The boat Ayson, skippered by Dylan Fowler and with two crew on board, went down just after 3am yesterday.
The men were plucked from their liferaft just minutes after boarding it.
The boat is owned by Hokonui Runanga.
Fowler said he was grateful to be home, and grateful to the coastguard, South Port and Bluff Fisherman's Radio operator Meri Leask for their assistance.
"They were pretty quick to get us."
He had been told by his boss he could not speak to the media, he said.
Hokonui Runanga director Terry Nicholas said the company would organise the recovery of the boat in the coming days but declined to comment further.
A Maritime New Zealand spokeswoman confirmed the organisation was investigating the incident.
Fowler and his two companions, who The Southland Times understands were Rangi Foggo and Dylan Topi, called Bluff Fisherman's Radio about 3.15am yesterday after hitting rocks near Stirling Point. They activated a locator beacon before climbing into their life raft.
Leask said she received the call for help about 3.15am and both the Bluff Coastguard and South Port NZ boat Takitimu were deployed.
She was thrilled the rescue had gone well, a sentiment shared throughout the community. "I just think it's marvellous that, for once, we have had a happy ending."
Bluff Coastguard president Andy Johnstone said the men had followed the right procedures during the emergency and he praised their quick actions, which ensured a safe and successful rescue.
The fishing boat had been filled with fish but had encountered a mechanical fault with a winch at sea and had to return to Bluff, he said.
Two of the three men had been sleeping at the time, but the third had been steering the Ayson back into port.
He did not know which of the three men was controlling the boat.
When they got to Stirling Point they hit rocks and got into strife, he said.
"It was just an error in navigation judgment."
He likened it to a car accidentally crossing the centre line on a road.
But in a short space of time the boat had sunk and yesterday no trace of it could be seen.
The water was about 10m deep in the area the boat went down.
It was a common path for boats to use to return to Bluff, he said.
Bluff Coastguard skipper Bill Ryan echoed Mr Johnstone's comments and said the early morning rescue went perfectly, with the three men doing everything exactly how they should.

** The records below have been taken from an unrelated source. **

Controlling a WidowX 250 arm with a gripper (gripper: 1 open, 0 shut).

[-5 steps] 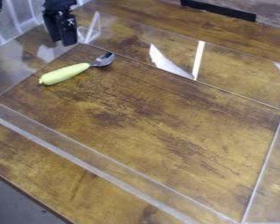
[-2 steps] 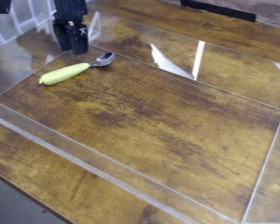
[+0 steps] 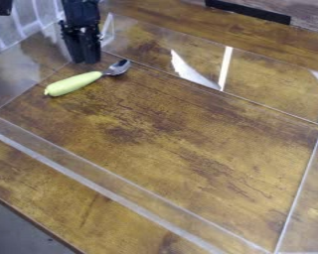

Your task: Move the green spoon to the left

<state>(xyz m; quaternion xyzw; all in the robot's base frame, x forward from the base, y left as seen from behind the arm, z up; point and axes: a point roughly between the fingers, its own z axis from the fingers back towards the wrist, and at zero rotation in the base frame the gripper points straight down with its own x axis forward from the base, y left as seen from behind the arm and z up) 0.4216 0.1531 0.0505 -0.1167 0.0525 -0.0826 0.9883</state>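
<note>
The green spoon lies flat on the wooden table at the far left. Its yellow-green handle points to the lower left and its silver bowl to the upper right. My black gripper hangs just behind the spoon, pointing down, with its fingertips a little above and behind the handle. The two fingers stand slightly apart with nothing between them. The gripper is not touching the spoon.
A low clear acrylic wall frames the wooden tabletop, with its left side close to the spoon's handle. Glare streaks fall on the wood at the back.
The gripper has shifted to the right and come down a little closer to the spoon. The spoon has not moved.
</note>
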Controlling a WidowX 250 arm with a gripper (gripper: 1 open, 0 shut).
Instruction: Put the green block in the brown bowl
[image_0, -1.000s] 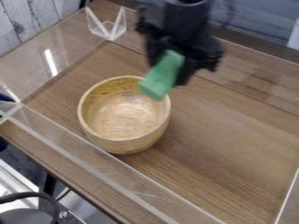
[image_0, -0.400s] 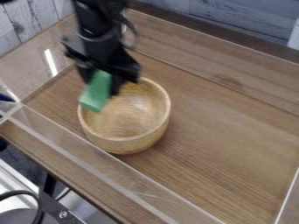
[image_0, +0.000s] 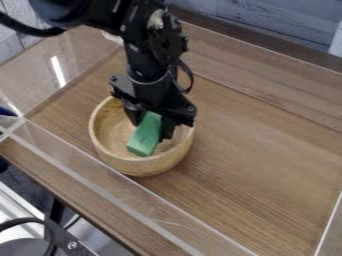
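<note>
Single overhead-oblique view. The pincer (image_0: 151, 112) points steeply downward over the brown bowl (image_0: 110, 146), left of centre in the frame, and is clamped on the upper end of the green block (image_0: 144, 136). The block hangs tilted inside the bowl's opening, its lower end low against the near inner wall; whether it touches the wood cannot be told.

Risks, as judged from this pose: (1) if the jaws part while the block leans this way, it may tip against the wall and come to rest propped on the rim, or slide out over the near edge; (2) a further descent could press the block into the bowl and shove the bowl across the worktop (image_0: 254, 180), since nothing visibly holds it in place (the clear panels only fence the working area).

Appearance: the block is 1 small bright green bar, elongated, with flat matte faces, much shorter than the bowl is wide. The bowl is round, light brown, with visible grain and a thick rounded rim.
</note>
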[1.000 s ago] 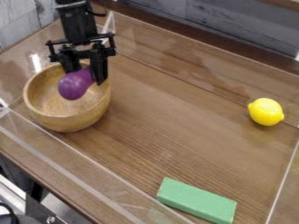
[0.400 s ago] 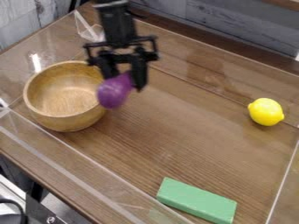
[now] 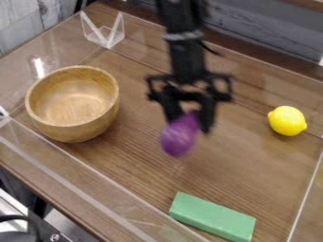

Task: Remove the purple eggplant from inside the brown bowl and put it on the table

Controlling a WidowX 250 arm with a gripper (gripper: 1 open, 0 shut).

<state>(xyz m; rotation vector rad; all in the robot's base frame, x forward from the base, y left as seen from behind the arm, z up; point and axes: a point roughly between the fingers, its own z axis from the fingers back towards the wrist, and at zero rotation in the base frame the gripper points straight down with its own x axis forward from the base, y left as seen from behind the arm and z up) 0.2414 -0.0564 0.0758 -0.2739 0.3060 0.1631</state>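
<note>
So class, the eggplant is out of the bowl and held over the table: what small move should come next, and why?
Probably lower it straight down. The gripper is shut on the purple eggplant, over bare table between the empty brown bowl and the lemon, so setting it down comes before opening the fingers.

The purple eggplant (image 3: 178, 137) hangs in my jaws, glossy and oblong, tip pointing down, a little blurred, above the middle of the table (image 3: 113, 184). It is out of the brown bowl (image 3: 74, 102), which sits well apart at the left, round, pale wood with a thick rim, upright, nothing inside. The table is brown wood grain with clear walls around it.
</note>
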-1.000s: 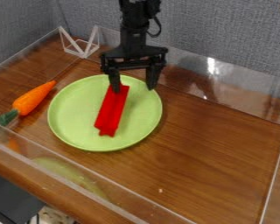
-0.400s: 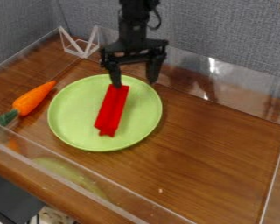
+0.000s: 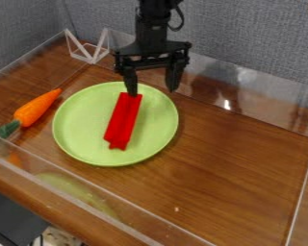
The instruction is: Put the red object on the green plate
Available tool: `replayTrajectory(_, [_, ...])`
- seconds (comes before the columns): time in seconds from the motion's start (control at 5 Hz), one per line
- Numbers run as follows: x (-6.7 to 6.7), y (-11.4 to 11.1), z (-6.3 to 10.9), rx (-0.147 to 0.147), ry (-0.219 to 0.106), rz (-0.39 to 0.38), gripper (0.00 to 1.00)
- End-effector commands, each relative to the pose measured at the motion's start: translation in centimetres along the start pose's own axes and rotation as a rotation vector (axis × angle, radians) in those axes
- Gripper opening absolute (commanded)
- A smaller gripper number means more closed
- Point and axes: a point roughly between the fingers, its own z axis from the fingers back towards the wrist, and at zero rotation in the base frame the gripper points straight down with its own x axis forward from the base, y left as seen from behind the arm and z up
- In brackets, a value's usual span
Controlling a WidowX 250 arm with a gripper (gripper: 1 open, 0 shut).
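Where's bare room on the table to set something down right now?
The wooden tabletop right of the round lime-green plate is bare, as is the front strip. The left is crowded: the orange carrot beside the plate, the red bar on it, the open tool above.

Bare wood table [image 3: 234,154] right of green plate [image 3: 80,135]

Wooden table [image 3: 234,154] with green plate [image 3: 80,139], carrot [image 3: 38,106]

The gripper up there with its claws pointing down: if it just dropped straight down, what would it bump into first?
Most likely the far end of the red object lying on the green plate. The open gripper hangs just above it, though one view leaves the exact depth uncertain.
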Motion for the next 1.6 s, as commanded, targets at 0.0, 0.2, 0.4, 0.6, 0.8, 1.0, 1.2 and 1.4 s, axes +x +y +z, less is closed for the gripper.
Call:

"They did everything right, they didn't get wet at all."
The crew appeared in good spirits but were disappointed at the loss of their boat, he said.
Yesterday's conditions had been great for the rescue, with the water "like glass" and the rescue crew were back to work or bed within a couple of hours, he said.
The Environment Southland Marine Oil Spill Response Team assessed the area yesterday.
The boat had an estimated 3000 to 5000 litres of diesel on board.
Regional on-scene commander Dallas Bradley said there was only a small diesel spill yesterday, probably caused by fuel escaping from the fuel tank breather pipes.
There were no indications that diesel oil had entered Bluff Harbour.
The owners were planning to dive on the vessel yesterday to block the breather pipes and assess damage, he said. While the vessel is in shallow water, salvaging it could take some days.
Environment Southland will continue to monitor any spillage, Bradley said.